FDAand key members of Congress have decided the agency's current policies aren't sufficient to ensure the safety and efficacy of pharmacogenomic diagnostics, so they have launched separate efforts to expand FDA's oversight of the field.

The legislative and administrative efforts are in their early stages, which may allow test developers, clinical laboratories, drug companies pursuing products coupled with companion diagnostics, and the medical community to shape the future regulatory environment.

Stakeholders will have a chance to express their views at a public meeting FDA is hosting on July 19-20 on the oversight of laboratory-developed tests (LDTs). FDA is soliciting proposals about how it should extend its reach to actively regulate LDTs - a domain it has up to now left largely untouched.

FDA historically regulated in vitro diagnostics (IVDs) based on where the tests are developed and performed. IVDs distributed as kits are regulated as medical devices and manufacturers must demonstrate clinical safety and efficacy prior to marketing (see Online Links, A20).

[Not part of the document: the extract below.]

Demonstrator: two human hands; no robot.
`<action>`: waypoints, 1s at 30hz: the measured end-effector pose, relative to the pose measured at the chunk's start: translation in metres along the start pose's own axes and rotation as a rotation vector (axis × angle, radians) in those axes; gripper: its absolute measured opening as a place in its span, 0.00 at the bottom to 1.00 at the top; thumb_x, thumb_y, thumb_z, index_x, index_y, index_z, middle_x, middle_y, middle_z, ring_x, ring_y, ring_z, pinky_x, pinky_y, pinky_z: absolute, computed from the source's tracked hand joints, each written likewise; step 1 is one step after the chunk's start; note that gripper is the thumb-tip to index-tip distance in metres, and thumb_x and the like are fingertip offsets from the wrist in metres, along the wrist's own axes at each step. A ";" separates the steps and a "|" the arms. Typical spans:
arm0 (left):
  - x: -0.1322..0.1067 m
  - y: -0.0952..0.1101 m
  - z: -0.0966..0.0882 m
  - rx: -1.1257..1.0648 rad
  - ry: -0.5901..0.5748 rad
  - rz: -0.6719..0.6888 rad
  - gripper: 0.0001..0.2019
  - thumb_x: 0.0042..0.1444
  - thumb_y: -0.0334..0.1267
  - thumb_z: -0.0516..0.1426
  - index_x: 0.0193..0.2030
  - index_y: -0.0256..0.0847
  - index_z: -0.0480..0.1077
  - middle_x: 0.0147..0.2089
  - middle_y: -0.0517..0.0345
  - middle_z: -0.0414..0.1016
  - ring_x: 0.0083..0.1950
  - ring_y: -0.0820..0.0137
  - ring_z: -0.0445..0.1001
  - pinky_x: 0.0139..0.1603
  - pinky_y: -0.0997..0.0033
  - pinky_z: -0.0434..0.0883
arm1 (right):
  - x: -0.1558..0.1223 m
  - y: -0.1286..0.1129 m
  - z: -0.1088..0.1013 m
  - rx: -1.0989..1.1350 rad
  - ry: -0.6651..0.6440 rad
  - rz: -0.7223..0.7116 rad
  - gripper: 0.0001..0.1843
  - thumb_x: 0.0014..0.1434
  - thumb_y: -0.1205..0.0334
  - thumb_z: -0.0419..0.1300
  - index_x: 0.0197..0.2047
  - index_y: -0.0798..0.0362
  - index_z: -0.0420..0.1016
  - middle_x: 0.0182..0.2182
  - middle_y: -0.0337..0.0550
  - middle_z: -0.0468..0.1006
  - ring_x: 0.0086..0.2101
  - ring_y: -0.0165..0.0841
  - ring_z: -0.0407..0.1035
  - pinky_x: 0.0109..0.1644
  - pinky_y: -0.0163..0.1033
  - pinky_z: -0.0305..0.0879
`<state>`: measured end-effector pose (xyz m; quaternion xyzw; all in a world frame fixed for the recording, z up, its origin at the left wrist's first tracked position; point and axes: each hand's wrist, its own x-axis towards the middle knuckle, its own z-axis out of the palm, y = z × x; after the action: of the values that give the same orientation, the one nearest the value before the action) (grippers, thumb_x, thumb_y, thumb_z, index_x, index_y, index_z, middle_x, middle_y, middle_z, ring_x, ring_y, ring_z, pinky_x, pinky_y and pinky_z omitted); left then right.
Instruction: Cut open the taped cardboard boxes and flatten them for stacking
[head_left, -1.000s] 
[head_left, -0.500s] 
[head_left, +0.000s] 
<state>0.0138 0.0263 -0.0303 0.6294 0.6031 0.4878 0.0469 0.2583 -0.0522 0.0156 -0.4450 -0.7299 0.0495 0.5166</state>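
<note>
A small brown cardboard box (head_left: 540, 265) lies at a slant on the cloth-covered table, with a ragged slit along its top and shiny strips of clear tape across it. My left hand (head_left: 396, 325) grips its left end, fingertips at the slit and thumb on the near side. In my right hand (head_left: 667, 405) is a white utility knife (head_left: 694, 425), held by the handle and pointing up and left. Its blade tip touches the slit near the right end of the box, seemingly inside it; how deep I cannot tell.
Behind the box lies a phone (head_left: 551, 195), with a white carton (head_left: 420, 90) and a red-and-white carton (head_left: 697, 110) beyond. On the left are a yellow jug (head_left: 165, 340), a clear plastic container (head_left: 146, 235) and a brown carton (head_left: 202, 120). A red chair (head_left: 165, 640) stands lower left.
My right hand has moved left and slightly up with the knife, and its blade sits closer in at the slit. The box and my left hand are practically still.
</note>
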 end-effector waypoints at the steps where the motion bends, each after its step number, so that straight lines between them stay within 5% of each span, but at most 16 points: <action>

In contrast, IVDs developed and used at a single site are considered LDTs, or "homebrew" tests, and are subject solely to regulation by the Centers for Medicare and Medicaid Services and the Centers for Disease Control and Prevention under the Clinical Laboratory Improvement Amendments (CLIA). CLIA requires demonstrations of analytic validity, not clinical utility.

The framework made sense when CLIA was implemented in 1988. At that time, most LDTs were simple, well-characterized diagnostics or for rare diseases for which adequate validation was not feasible, according to Jeffrey Shuren, director of FDA's Center for Devices and Radiological Health (CDRH).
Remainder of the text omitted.